24 City (Jia Zhangke, 2008)So all the Jia films I've watched concern themselves with the cost of China's economic boom. Where we see economic boom and progress, Jia's films focus on what they replaced - the upheaval, dislocation and the broken lives. They highlight not the construction of the new but the thoughtless demolition of what was. In
Platform, we see a theater troupe coping with the consequences of Western cultural influence. In
Still Life, we see the dislocation of masses of people to make way for the Three Gorges dam. Here we see a once-bustling factory that provided employment to thousands of workers being razed to the ground to make way for a sparkling new luxury apartment complex.
On the surface,
24 City feels like a conventional, talking heads documentary. I love the opening shots where the camera moves around the factory floor capturing the final days of production in Factory 420. We see burning ingots of steel being pounded into shape. It's a living, breathing, active factory in these shots and that just makes it even more chilling when we later see the floor emptied of all the machines and being stripped for materials. The bulk of the film is interviews with a handful of workers at the factory. But unlike typical documentaries, there is something incredibly formal and controlled about the way the film is composed and shot.

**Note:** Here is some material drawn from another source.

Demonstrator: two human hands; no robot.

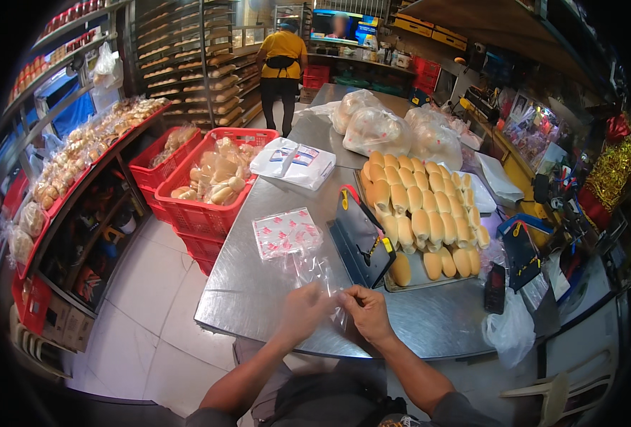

The interviews are intermingled with these beautifully framed tracking shots of the factory buildings and the machinery as well as silent portraits of anonymous workers who simply pose for the camera without saying anything. They seem so graceful and dignified and in the few seconds where we linger on their faces, we can see that there are hundreds of stories akin to the ones we hear that will probably forever remain untold. The stories we do hear are extremely personal ones - about being separated from family members, about sacrifices made in exchange for employment, about the lack of job security and one thing that comes across loud and clear is how these buildings that are being demolished constituted these peoples' entire world. I was already very much caught up in the film when one of the interviewees suddenly made me question my impression of the film thus far. That's when I came to realize that the film is interweaving documentary with fiction somewhat seamlessly and that in itself communicates something beyond what the stories from the interviews are conveying. There's a sense that even the documentary segments are stories that are in some sense "constructed" by the narrator. There are vicissitudes of memory at play and perhaps Jia wants to acknowledge that truth itself is imprecise and unstable. One of my favorite things about the film is just how restrained both the film itself and the individual interviewees are. The protagonists' stories are never played for sentimental value and the camera never lingers on the images of destruction longer than necessary. Really like the score too (I think it's just one piece that plays repeatedly throughout the film) and those digital images are stunning.
pix, please tell me this is going to be eligible for the Filmspots next year.